Opinion of Dr. Ramón Quesada
Medical Director, Interventional Cardiology
Miami Cardiovascular Institute

This is a very interesting case of a patient with acute ischaemic coronary syndrome unstable angina. A cardiac catheterization is showing a complex lesion in the circumflex coronary artery involving the bifurcation of the obtuse marginal with a thrombus- containing lesion. The right coronary artery is free of critical disease and LAD has some disease with normal left ventricular function.

We have learned from the era of plain balloon angioplasty that the most important predictor of acute closure during coronary intervention was the presence of thrombus. Data from Coly and looking at 1,857 patients, 14% of acute closure with the presence of thrombus were found and only 7% when thrombus was not present in-patients with ischaemic coronary syndrome. Ellis et al of 450 patients reproduced this data, 14% presented acute closures with thrombus versus 9% of patients who did not have thrombus containing lesions. From those early observations, we learned that if we could treat those patients with anticoagulants for several days before attempting intervention, we would reduce the incident of acute myocardial infarction, emergency coronary bypass surgery and mortality.

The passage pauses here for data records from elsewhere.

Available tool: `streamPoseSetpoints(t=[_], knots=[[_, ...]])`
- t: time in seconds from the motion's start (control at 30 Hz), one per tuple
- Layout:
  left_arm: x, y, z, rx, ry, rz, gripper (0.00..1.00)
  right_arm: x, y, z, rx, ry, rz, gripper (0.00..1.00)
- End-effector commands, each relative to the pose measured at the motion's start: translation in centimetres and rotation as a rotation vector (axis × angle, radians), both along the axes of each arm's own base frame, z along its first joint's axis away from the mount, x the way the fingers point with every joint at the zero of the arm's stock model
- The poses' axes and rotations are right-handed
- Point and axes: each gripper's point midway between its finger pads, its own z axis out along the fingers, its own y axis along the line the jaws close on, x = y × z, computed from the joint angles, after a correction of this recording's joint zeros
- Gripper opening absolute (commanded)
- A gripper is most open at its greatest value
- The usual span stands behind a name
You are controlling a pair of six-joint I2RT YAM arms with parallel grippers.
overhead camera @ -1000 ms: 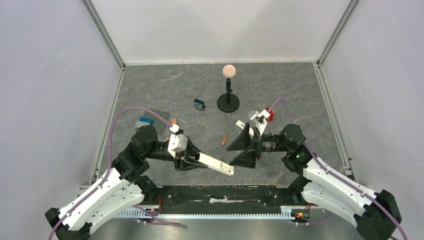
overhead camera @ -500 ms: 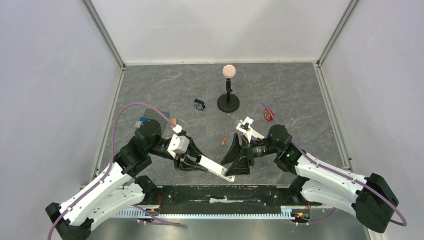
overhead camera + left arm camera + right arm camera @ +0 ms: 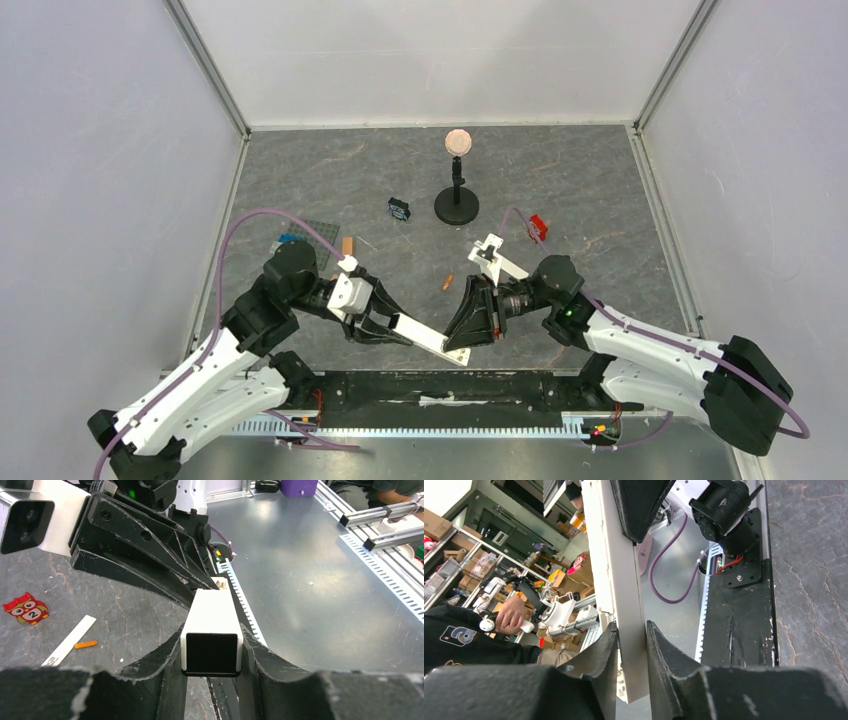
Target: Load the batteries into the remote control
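White remote control (image 3: 428,337) between the arms, left jaws and right jaws gripping its ends, battery (image 3: 448,283) lying just beyond

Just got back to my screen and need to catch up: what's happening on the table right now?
Both arms hold the long slim white remote control between them, lifted off the grey table near its front edge. The left gripper clamps the black-panel end, and the right gripper is closed on the opposite end. One tiny orange-copper cylindrical battery lies loose on the table behind them, not yet loaded. I can't spot a second battery.
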Motion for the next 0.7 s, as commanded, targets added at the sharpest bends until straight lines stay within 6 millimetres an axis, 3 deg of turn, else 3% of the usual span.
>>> streamPoseSetpoints(t=[0.0, 0.1, 0.13, 0.17, 0.2, 0.23, 0.33, 0.53, 0.67], knots=[[1.4, -0.2, 2.5, -0.078, -0.106, 0.079, 0.09, -0.6, -0.2, 1.7, 0.076, 0.005, 0.018, 0.19], [2.1, -0.2, 2.6, -0.082, -0.093, 0.129, 0.21, -0.5, -0.1, 1.9, 0.085, 0.013, 0.013, 0.14], [2.3, -0.2, 2.6, -0.083, -0.087, 0.143, 0.3, -0.5, -0.1, 2.0, 0.087, 0.015, 0.008, 0.13], [2.5, -0.3, 2.5, -0.082, -0.078, 0.157, 0.43, -0.4, -0.1, 2.0, 0.089, 0.014, 0.002, 0.11], [2.7, -0.2, 2.6, -0.082, -0.072, 0.173, 0.66, -0.3, 0.0, 2.0, 0.09, 0.013, -0.004, 0.09], [2.9, -0.3, 2.6, -0.082, -0.063, 0.187, 0.72, -0.1, 0.0, 2.1, 0.09, 0.009, -0.012, 0.08], [4.0, -0.3, 2.8, -0.09, -0.031, 0.262, 0.74, 0.6, 0.3, 1.9, 0.083, -0.016, -0.056, 0.03], [9.3, 1.3, 4.4, -0.192, 0.176, 0.664, 0.76, 3.4, 1.1, 1.0, -0.02, -0.098, -0.214, 0.0], [9.9, 2.1, 5.2, -0.253, 0.239, 0.731, 0.77, 4.7, 1.1, 1.1, -0.045, -0.122, -0.289, 0.0]])
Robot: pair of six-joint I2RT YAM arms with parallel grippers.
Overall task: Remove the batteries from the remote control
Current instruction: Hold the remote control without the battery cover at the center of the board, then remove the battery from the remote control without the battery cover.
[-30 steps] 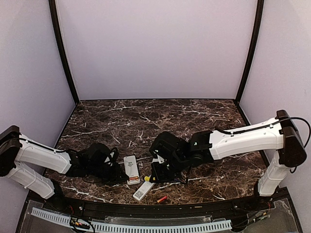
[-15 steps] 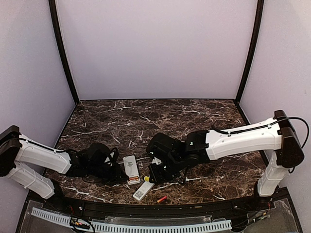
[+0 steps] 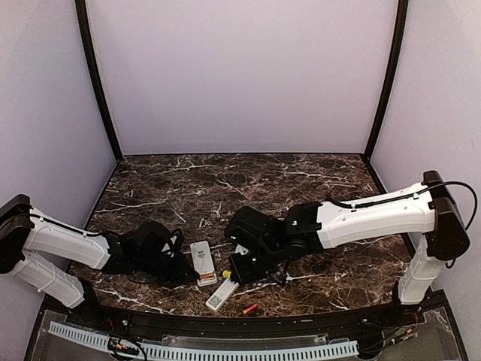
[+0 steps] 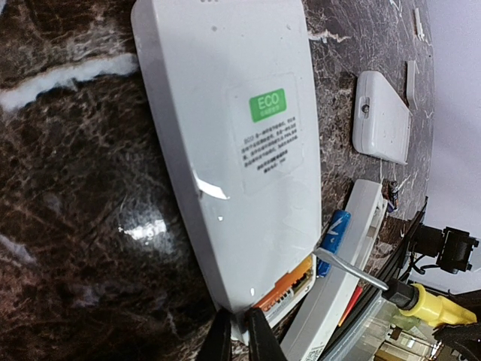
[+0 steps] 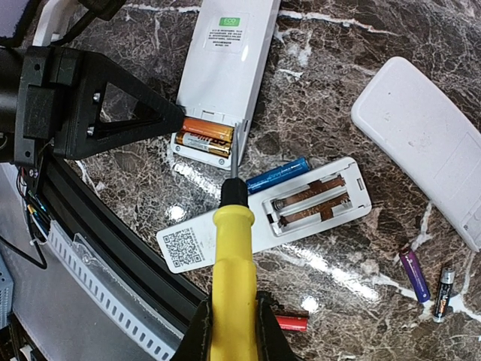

We also learned that the use of intracoronary thrombolytics in-patients with unstable angina and thrombus containing lesions were associated with higher complications rates. This was demonstrated in the TAUSA Trial.

In the area of coronary stenting, Carlos Macaya and his group have shown us that the use of stenting in thrombus containing lesions were not associated with increased morbidity, and became the standard of therapy, including in patients with acute myocardial infarctions.

I would say that the most important development in interventional cardiology in the early to mid 90’s was the introduction of the Iib/IIIa Receptor Antagonists in the Interventional arena. We learned from the earlier trials, using Abciximab: EPIC, EPILOG and CAPTURE Trial, that there was up to a 50% reduction of ischaemic events in those patients who had acute ischaemic coronary syndrome and unstable angina and received Abciximab as adjunctive therapy in complex coronary interventions. When we look at the subgroup analysis in those three trials, those who received Abciximab in addition to stenting were the ones who benefited the most with an additional 20% reduction in ischaemic complications.

Therefore, it’s clear that in the area of IIb/IIIa Inhibitors the management of thrombus containing lesions has changed dramatically. In this particular case, we will initiate this patient on a IIb/IIIa Inhibitor Bolus and infusion, primary stenting if possible and very likely Y-stenting.

I would like to also mention that there are other mechanical forms of treating thrombus - containing lesions. Such as the use of AngioJet and Acolysis, which we use primarily when there is a significant amount of thrombus burden, and the use of IIb/IIIa Inhibitors alone would not be sufficient to resolve the problem.

Also important is the introduction of distal protection devices to prevent embolization during coronary interventions i.e. lesions containing thrombus. There are three devices under investigation and hopefully will approved for clinical use.

In conclusion, in the practice of interventional cardiology today and the management of patients with acute ischaemic coronary syndrome and thrombus containing lesions the use of IIb/IIIa Inhibitors has been a major development and is the standard of therapy in the cath lab.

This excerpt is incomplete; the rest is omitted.